When considering ECT, every patient should receive an independent evaluation from a psychiatrist who is knowledgeable about ECT and not directly responsible for treatment of the patient.
While supportive treatment of adolescents should continue during the course of ECT whenever possible, ECT should be administered without concurrent medications, as some psychotropic medications may affect the quality of ECT or confer a neurocognitive risk with concurrent ECT use.
There are no absolute contraindications to the use of ECT; however, tumors of the CNS associated with increased CSF pressure, active chest infection or recent myocardial infarction are considered relative contraindications.
A few side effects are associated with ECT use, the most common of which are transient: headaches, delirium lasting less than one hour post-procedure, hypomanic symptoms and memory loss. Cognitive effects associated with ECT are comparable to those in adults, and no data indicate long-term cognitive effects.
In rare cases, tardive seizures may arise in the first 20 to 48 hours after ECT is administered, although this effect has been seen more often in patients experiencing a prolonged seizure (> 180 seconds).
Fatality is rare, with an overall fatality rate similar to that in adults (0.2 per 10,000).
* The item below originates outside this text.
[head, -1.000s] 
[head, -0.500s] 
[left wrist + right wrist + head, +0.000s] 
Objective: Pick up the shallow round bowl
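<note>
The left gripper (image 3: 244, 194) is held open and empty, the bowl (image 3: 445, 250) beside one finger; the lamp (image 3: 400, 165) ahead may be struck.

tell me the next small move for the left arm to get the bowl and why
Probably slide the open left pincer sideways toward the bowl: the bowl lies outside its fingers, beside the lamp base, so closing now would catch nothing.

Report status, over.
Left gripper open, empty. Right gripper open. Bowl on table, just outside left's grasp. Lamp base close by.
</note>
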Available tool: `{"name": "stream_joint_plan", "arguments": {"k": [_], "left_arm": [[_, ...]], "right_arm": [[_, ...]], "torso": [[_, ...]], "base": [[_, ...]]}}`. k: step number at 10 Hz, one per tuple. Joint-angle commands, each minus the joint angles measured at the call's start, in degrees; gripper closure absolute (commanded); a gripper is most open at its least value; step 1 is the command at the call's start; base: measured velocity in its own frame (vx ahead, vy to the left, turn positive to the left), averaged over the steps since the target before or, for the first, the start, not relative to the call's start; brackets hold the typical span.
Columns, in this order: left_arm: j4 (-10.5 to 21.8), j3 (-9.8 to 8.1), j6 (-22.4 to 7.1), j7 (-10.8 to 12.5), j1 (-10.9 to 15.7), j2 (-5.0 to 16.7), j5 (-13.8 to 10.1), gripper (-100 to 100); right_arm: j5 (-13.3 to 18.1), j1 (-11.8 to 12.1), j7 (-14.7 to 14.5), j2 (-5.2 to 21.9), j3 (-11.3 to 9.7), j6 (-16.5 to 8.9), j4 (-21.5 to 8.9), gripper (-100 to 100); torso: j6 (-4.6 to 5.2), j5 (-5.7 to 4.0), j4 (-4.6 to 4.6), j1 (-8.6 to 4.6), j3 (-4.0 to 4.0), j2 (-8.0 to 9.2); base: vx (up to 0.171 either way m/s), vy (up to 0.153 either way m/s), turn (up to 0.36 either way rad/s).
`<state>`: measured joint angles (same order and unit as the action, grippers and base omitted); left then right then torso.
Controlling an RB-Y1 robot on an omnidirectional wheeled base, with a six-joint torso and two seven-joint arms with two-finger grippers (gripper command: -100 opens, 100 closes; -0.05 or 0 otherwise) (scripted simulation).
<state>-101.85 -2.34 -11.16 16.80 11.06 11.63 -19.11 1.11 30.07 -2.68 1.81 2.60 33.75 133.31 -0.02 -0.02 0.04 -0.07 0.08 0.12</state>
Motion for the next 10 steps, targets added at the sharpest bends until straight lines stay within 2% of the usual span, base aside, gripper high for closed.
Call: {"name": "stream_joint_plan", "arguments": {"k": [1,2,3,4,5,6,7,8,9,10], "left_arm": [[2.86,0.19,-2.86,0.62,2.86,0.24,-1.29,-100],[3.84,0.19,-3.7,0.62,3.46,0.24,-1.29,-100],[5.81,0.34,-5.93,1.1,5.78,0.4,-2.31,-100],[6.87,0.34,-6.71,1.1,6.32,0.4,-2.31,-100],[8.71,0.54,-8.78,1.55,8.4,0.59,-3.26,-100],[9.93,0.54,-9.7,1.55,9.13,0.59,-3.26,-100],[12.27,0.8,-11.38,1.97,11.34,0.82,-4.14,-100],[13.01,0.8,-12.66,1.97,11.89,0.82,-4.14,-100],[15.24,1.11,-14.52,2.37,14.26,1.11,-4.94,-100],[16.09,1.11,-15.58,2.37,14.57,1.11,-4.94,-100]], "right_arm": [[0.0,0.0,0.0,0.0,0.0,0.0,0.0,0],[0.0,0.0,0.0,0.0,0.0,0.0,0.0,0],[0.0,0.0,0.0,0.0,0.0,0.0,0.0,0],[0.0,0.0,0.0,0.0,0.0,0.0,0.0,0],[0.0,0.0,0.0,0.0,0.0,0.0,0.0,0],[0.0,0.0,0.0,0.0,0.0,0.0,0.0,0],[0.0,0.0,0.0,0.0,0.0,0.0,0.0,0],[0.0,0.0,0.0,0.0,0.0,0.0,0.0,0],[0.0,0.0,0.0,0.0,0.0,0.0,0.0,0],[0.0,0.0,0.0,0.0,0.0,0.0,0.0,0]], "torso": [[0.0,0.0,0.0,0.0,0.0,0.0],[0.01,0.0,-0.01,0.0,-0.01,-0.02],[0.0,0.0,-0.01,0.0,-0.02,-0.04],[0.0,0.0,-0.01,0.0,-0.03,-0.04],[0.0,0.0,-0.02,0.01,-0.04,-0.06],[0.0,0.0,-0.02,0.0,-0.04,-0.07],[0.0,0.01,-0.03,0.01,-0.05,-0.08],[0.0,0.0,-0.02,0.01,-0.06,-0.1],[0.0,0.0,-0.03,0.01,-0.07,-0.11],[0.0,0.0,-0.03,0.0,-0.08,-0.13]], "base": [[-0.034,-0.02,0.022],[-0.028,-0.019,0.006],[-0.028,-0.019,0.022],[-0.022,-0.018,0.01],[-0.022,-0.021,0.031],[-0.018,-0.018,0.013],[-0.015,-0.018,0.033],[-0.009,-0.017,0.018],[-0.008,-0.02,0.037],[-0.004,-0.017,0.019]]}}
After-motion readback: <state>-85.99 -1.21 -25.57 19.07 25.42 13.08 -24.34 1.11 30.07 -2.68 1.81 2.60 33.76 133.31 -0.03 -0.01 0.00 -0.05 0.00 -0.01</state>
The risk of anesthesia and complications is believed to be no greater than 1.1 per 10,000 incidents, which is cited as being comparable to the risk in adults.
ECT is most beneficial in adolescents for the treatment of severe mood symptoms, acute suicidality, catatonia and psychosis. Some studies report a remission rate of approximately 60 percent for treatment of refractory unipolar depression.
Although ECT is commonly misunderstood and stigmatized, it can be a valid, safe and effective treatment modality for adolescents suffering from mood or psychotic symptoms and should be considered as a rational treatment option.
Dr. Austerman is a staff physician in Cleveland Clinic’s Center for Pediatric Behavioral Health and Section Head of Child and Adolescent Psychiatry.